■ **TASK STATEMENT**
Repeat all the data word for word.
DATA: Begin
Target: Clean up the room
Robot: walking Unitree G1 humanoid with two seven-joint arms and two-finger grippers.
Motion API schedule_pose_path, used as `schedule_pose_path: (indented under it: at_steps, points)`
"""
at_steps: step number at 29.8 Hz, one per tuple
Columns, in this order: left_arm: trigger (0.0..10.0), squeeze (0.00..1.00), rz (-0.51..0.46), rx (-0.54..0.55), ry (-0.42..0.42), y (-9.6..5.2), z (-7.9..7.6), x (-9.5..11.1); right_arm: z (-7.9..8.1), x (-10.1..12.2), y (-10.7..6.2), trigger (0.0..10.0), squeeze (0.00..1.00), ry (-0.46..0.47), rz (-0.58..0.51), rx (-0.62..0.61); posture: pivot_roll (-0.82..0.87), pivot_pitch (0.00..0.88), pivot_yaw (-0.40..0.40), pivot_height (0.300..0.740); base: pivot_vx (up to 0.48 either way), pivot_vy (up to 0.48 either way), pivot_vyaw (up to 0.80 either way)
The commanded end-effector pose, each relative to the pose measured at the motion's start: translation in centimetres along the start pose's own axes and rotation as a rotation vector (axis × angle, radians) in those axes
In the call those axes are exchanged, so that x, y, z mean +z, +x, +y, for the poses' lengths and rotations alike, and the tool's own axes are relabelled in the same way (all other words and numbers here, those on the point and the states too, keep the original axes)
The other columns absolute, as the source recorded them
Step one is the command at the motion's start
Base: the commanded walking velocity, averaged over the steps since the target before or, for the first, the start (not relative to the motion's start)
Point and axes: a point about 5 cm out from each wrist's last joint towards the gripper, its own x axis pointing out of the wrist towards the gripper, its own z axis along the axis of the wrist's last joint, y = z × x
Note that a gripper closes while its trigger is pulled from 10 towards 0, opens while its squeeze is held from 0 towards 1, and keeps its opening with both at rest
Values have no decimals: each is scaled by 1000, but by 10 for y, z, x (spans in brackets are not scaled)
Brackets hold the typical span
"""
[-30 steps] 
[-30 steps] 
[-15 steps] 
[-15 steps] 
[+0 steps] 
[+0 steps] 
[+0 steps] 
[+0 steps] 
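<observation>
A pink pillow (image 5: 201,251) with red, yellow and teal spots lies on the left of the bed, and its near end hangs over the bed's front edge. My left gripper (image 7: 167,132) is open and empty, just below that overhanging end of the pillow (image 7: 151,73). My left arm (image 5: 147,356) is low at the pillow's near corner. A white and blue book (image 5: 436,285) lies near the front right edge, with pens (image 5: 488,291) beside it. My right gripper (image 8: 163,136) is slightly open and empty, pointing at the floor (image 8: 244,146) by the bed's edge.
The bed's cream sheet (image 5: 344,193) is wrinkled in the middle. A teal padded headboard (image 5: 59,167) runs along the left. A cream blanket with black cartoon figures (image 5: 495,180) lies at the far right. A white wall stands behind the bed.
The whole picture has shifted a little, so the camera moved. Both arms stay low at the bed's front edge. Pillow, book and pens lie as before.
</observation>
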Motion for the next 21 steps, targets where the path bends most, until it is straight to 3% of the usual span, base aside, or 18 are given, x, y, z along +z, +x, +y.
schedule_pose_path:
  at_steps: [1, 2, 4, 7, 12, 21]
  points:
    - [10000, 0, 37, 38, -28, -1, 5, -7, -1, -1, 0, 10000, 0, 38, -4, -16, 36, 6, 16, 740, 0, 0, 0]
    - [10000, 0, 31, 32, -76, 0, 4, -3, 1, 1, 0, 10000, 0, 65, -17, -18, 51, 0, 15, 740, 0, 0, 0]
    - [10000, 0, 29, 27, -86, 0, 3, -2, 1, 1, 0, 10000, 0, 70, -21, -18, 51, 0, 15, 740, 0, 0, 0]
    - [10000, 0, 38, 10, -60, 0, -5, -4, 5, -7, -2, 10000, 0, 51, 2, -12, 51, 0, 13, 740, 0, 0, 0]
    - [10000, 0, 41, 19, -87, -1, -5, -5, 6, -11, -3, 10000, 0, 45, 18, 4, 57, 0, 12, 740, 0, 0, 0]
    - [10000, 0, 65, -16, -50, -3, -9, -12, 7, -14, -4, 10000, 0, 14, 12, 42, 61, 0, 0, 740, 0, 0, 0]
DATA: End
■ **TASK ANSWER**
Target: Clean up the room
Robot: walking Unitree G1 humanoid with two seven-joint arms and two-finger grippers.
Motion API schedule_pose_path, used as `schedule_pose_path: (indented under it: at_steps, points)`
"""
at_steps: step number at 29.8 Hz, one per tuple
Columns, in this order: left_arm: trigger (0.0..10.0), squeeze (0.00..1.00), rz (-0.51..0.46), rx (-0.54..0.55), ry (-0.42..0.42), y (-9.6..5.2), z (-7.9..7.6), x (-9.5..11.1); right_arm: z (-7.9..8.1), x (-10.1..12.2), y (-10.7..6.2), trigger (0.0..10.0), squeeze (0.00..1.00), ry (-0.46..0.47), rz (-0.58..0.51), rx (-0.62..0.61); posture: pivot_roll (-0.82..0.87), pivot_pitch (0.00..0.88), pivot_yaw (-0.40..0.40), pivot_height (0.300..0.740); base: pivot_vx (up to 0.48 either way), pivot_vy (up to 0.48 either way), pivot_vyaw (up to 0.80 either way)
The commanded end-effector pose, each relative to the pose measured at the motion's start: translation in centimetres along the start pose's own axes and rotation as a rotation vector (axis × angle, radians) in those axes
In the call those axes are exchanged, so that x, y, z mean +z, +x, +y, for the poses' lengths and rotations alike, and the tool's own axes are relabelled in the same way (all other words and numbers here, those on the point and the states too, keep the original axes)
The other columns absolute, as the source recorded them
Step one is the command at the motion's start
Base: the commanded walking velocity, averaged over the steps since the target before or, for the first, the start (not relative to the motion's start)
Point and axes: a point about 5 cm out from each wrist's last joint towards the gripper, its own x axis pointing out of the wrist towards the gripper, its own z axis along the axis of the wrist's last joint, y = z × x
Note that a gripper closes while its trigger is pulled from 10 towards 0, opens while its squeeze is held from 0 towards 1, and keeps its opening with both at rest
Values have no decimals: each is scaled by 1000, but by 10 for y, z, x (spans in brackets are not scaled)
Brackets hold the typical span
"""
[-30 steps] 
[-30 steps] 
[-15 steps] 
[-15 steps] 
[+0 steps] 
[+0 steps] 
[+0 steps] 
[+0 steps] 
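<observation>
A pink pillow (image 5: 201,251) with red, yellow and teal spots lies on the left of the bed, and its near end hangs over the bed's front edge. My left gripper (image 7: 167,132) is open and empty, just below that overhanging end of the pillow (image 7: 151,73). My left arm (image 5: 147,356) is low at the pillow's near corner. A white and blue book (image 5: 436,285) lies near the front right edge, with pens (image 5: 488,291) beside it. My right gripper (image 8: 163,136) is slightly open and empty, pointing at the floor (image 8: 244,146) by the bed's edge.
The bed's cream sheet (image 5: 344,193) is wrinkled in the middle. A teal padded headboard (image 5: 59,167) runs along the left. A cream blanket with black cartoon figures (image 5: 495,180) lies at the far right. A white wall stands behind the bed.
The whole picture has shifted a little, so the camera moved. Both arms stay low at the bed's front edge. Pillow, book and pens lie as before.
</observation>
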Motion for the next 21 steps, targets where the path bends most, until it is straight to 3% of the usual span, base aside, or 18 are given, x, y, z along +z, +x, +y.
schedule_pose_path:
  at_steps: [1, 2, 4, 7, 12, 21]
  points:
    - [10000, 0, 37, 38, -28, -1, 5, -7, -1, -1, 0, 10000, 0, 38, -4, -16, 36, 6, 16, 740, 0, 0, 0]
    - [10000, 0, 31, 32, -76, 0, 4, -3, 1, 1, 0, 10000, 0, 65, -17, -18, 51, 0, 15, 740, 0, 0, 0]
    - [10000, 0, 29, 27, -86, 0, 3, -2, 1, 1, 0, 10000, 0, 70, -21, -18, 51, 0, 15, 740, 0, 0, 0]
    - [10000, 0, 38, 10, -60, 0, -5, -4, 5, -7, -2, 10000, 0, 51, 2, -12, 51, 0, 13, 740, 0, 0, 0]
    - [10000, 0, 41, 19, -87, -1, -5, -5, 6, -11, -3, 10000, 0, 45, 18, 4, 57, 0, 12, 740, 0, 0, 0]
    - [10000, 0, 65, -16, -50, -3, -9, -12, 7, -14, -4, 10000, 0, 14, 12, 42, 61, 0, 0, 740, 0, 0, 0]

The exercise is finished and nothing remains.